Children feel our energy. They are like energetic sponges that feed off of what we emit as adults. They know without our saying so, if something is bothering us or if we aren't quite being ourselves. They always know. We see this time and again in households that are experiencing deployments, parents with jobs that require them to travel, households with parents with dangerous jobs, or serious illnesses; the list can really go on and on. Children respond to the energy of the leadership in the household or the environment. Some children will react and act out, others will try to be helpful, but either way they are impacted.
When the book was released I saw this in my students. Some addressed me directly to ask about my being an author. Others knew what the book was about and asked me directly what happened to me. Some asked me if I felt sad about what happened to me; others approached me and said simply, "I'm sorry for what happened to you." There were also those students who asked for my autograph because well, I'm their teacher and if I was going to become famous they wanted that autograph! I smiled and obliged, although I assured them I was only famous among them.
It was the many layers of comments and questions that led me to recognize that it would be less than responsible to not address it with the kids. They know I experienced something. They are curious. They want to know so that they can have some way of making it better. This is what led me to do a the presentation labeled, "Courage. Compassion. Resiliency."
My goal has always been to educate so that others can gain perspective and develop tools of their own to help them on their own path. Children of troops that have been to war know how it feels to have waited so long for their parent to come home, only to find that they aren't quite the same as when they left. The excitement and joy of the return often turns into some difficult, confusing moments in the day to day living within the household. Police officers often know this strain too, as we have come to learn their difficulties at home have a major impact on their well-being and the well-being of their families.
I believe in meeting people where they are, so in explaining difficult topics to kids we have think about where their minds are before we approach a subject. We have to know what it is that most relates to what they are experiencing in their life. For me, they were concerned that I had a concussion. They know what concussions are and many of them have had them. They needed to understand that what happened to me is not necessarily what happens to everyone who has a concussion. This was my experience. The results of head injuries are impacted by many factors, including the surface the head hits, how hard it hits it, the rate of speed at which it strikes the skull, as well as, what direction and how a person falls or strikes their head. There are a myriad of factors that are at play. Not everyone who has a concussion experiences the kind of memory loss that I have. I think I just drew the short straw that day.
It was also important to address the things that I continue to have difficulty with and how I handle those elements from day to day. Teaching kids how I've become resilient in dealing with little difficulties matters. It helps them to see that we need to have goals in mind and we need to keep our eyes on those goals, as we navigate the little issues that crop up along the way. I've had to learn how to organize my life in a way that I understand it. It may mean that how I do things is different from a lot of people, but if it is productive, useful, and helpful to me then that's what's I need to do.
Addressing being different from other people is a huge issue for kids of many ages; I love not being the "regular" person.
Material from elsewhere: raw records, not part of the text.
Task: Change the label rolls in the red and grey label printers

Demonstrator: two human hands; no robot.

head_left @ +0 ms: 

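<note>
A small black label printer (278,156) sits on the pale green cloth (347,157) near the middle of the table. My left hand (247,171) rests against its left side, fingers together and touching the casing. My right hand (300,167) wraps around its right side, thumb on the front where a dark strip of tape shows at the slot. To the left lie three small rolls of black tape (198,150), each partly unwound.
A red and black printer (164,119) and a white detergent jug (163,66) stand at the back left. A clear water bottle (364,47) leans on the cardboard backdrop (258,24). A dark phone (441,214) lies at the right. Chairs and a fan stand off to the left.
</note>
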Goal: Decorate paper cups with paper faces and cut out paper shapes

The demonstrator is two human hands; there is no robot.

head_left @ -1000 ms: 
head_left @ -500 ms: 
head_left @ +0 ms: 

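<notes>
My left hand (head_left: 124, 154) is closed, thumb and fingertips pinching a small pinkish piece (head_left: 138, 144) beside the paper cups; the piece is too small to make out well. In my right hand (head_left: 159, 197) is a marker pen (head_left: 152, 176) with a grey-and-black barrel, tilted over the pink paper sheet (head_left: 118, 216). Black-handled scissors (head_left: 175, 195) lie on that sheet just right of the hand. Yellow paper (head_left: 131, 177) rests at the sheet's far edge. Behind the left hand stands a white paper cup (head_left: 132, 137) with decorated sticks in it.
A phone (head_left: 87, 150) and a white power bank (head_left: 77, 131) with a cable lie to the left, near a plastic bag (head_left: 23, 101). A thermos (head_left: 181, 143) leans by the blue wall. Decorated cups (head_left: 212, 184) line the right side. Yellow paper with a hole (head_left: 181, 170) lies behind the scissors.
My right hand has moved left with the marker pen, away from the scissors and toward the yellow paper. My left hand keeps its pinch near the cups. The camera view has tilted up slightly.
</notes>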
If you asked me that ten years ago you would have received a different answer, but being different has given me the ability to make a big difference in the lives of other people. Sometimes what seems to be our difficulty at one time becomes our victory at another.
Self-Compassion is the ability to "roll with life" and not turn to self-defeating dialogue and self-demeaning behaviors.I've met a lot of kids and soldiers over the years that are the first to turn on themselves when something doesn't go right for them. They immediately turn to these self-deprecating words and behaviors that many times are completely unwarranted. In my eyes, we should always be our greatest supporter. When we can't trust ourselves to be supportive, how can we put that trust in another person? Let's start by telling ourselves we can be our own best friend and greatest supporter. Let's play for our own team for once.
You can see there are layers of lessons here for adults and kids. I live my life as an adult, but due to the memory loss there is a kid still alive and well inside me that sees things from many perspectives. As always, I offer you perspective as encouragement for you to develop your own tools, your own path, and your own perspective. I don't believe there is any one right way through traumatic experiences. It is a journey filled with lots of comfortable and uncomfortable realizations. Embrace both and know that self-compassion is what will help you find your footing through the comfortable and uncomfortable moments.